Western Front is the German name for the front of the First World War in France and Belgium , which stretches over 750 km from the English Channel to the Swiss border ; German territory was only touched for short stretches in Alsace-Lorraine . The northernmost 60 km of the front ran on Belgian territory; it was bounded in the north by the North Sea.

Origin and course

The Western Front emerged after the German and Allied fronts had solidified in October / November 1914 and ran on Belgian, French and German territory (in German Lorraine and Upper Alsace ). Before the final offensives of the Entente Powers in late summer and autumn 1918, the course of the war changed only insignificantly - apart from the retreat of the Germans to the Siegfried position in 1917 and the German spring offensive in 1918 .
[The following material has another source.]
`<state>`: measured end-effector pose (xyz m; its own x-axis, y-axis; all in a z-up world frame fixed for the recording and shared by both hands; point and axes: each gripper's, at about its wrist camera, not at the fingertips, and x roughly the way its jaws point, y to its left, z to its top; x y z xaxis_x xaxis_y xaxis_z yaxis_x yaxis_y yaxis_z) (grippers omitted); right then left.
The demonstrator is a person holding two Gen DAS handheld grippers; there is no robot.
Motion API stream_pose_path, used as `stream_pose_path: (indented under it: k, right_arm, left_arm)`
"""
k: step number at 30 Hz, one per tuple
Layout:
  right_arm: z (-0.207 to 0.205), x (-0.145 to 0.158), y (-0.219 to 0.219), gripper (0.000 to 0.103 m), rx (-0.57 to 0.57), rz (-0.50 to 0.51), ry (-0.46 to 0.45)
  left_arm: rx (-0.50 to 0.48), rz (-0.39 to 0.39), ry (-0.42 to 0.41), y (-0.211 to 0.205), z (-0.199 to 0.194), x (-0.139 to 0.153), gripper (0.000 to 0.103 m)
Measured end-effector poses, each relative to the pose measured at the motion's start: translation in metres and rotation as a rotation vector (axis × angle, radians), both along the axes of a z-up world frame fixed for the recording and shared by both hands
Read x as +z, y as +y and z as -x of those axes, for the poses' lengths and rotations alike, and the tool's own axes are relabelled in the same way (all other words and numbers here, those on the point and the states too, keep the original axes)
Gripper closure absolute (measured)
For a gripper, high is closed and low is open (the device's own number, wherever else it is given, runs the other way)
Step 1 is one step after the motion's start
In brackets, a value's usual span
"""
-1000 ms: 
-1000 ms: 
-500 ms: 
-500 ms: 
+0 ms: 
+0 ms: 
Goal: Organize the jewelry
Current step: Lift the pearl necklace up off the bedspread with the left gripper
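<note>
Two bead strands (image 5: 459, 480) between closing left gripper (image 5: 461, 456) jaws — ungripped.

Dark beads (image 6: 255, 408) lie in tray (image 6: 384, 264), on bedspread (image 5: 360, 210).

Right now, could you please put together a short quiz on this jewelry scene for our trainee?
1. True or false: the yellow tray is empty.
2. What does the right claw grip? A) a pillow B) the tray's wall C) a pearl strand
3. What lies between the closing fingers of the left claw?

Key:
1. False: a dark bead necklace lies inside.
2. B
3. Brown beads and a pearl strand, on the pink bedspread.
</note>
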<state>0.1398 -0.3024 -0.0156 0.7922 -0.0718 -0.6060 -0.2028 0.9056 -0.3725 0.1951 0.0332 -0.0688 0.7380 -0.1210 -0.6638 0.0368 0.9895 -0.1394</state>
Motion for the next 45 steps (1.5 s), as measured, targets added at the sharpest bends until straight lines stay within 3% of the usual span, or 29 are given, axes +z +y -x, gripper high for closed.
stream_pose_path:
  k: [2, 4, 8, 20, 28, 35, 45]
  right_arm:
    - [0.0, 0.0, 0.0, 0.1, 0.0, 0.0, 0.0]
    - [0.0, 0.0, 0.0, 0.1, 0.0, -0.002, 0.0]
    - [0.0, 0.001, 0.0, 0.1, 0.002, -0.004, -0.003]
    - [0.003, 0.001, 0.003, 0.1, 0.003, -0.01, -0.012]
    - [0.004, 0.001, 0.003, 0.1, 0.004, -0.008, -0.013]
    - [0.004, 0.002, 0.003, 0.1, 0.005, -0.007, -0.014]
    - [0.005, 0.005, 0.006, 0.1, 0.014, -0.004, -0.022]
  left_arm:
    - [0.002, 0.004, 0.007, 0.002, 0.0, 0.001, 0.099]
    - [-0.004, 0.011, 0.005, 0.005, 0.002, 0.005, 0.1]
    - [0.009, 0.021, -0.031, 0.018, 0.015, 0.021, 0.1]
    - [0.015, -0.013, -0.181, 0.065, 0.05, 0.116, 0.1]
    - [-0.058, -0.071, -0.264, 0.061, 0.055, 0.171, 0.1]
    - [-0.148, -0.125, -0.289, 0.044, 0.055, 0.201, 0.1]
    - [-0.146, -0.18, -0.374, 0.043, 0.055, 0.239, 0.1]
British trenches on the Western Front
Headquarters of an infantry division when crossing a captured British position, 1918
Canadian soldiers leave their trenches for an attack in the Battle of the Somme (scene re-enacted for the photographer behind the front line)
Fight in the funnel area

The war on the western front represents immeasurable suffering for soldiers on both sides. This included large-scale attacks against the infantry highly developed and machine guns defended positions , the gas war , days of shelling and artillery duel hitherto unprecedented scale, the first air combat and the mine warfare with a. Millions of soldiers were wounded or killed on this front. Bones of hundreds of thousands Fallen lie along the Western Front in hundreds of military cemeteries and ossuaries , or still undiscovered in the craters , which was created mainly by the intensive use of artillery. In the main combat areas, known as the rouge zone , there are still many remains of ammunition and poison gas in the ground. The front line of the trench war can still be seen in many places.

Sundgau and Vosges

The southernmost section of the front froze in the autumn of 1914 for trench warfare. From the Swiss border at Bonfol , it crossed the Sundgau eastward to Thann . From there it climbed the eastern Vosges ridge to the Hartmannsweilerkopf, which was fiercely contested in 1915 . To the west of it, French troops had established themselves, who were watching the southern Vosges and the Burgundian Gate from the 1,247 meter high Alsatian Belchen . The front followed the Vosges, passed the heights at Munster and Urbeis , where the Lingekopf was fiercely contested from August to October 1915 , but was held by German troops until the end of the war. From there, the positions extended over the Bonhomme Pass and the Ste.-Marie Pass to where they crossed the German-French border and on the western side of the ridge the foothills of the central Vosges at height 607 , La Fontenelle and Chapelotte Pass happened.

Lorraine

Front arch around Verdun, 1916

Moselle, Woëvre, Meuse

In the front area between the Côtes de Moselle and the Côtes de Meuse, the hilly plains of Lorraine between the Moselle and Meuse, the front froze as early as mid-September 1914. Here the German troops in the battle of Lunéville (near Rozelieures and Gerbéviller ) failed to push through on Épinal and fall in the rear of the French armies of the north. The French attack towards Saarburg had also failed. The lines crossed the Moselle at Pont-à-Mousson , then the front ran through the Priesterwald and then stretched in front of Flirey and Limey in an east-west direction south of the Montsec dominating the plain (French: Butte de Montsec) to Apremont there. Through the forest of Apremont and Ailly , the positions then reached Fort Camp des Romains, taken by Bavarian troops at the end of September 1914, and there formed the front arch of Saint-Mihiel , the important German forward bridgehead south of the Meuse , which protruded far to the south with the Woëvre -Level monitored. From there the front turned sharply to the north and changed back to the eastern bank of the Meuse.

Verdun, Argonne

To the east of the Meuse, the front line climbed the wooded heights and then reached the twin heights of Combres and Les Eparges.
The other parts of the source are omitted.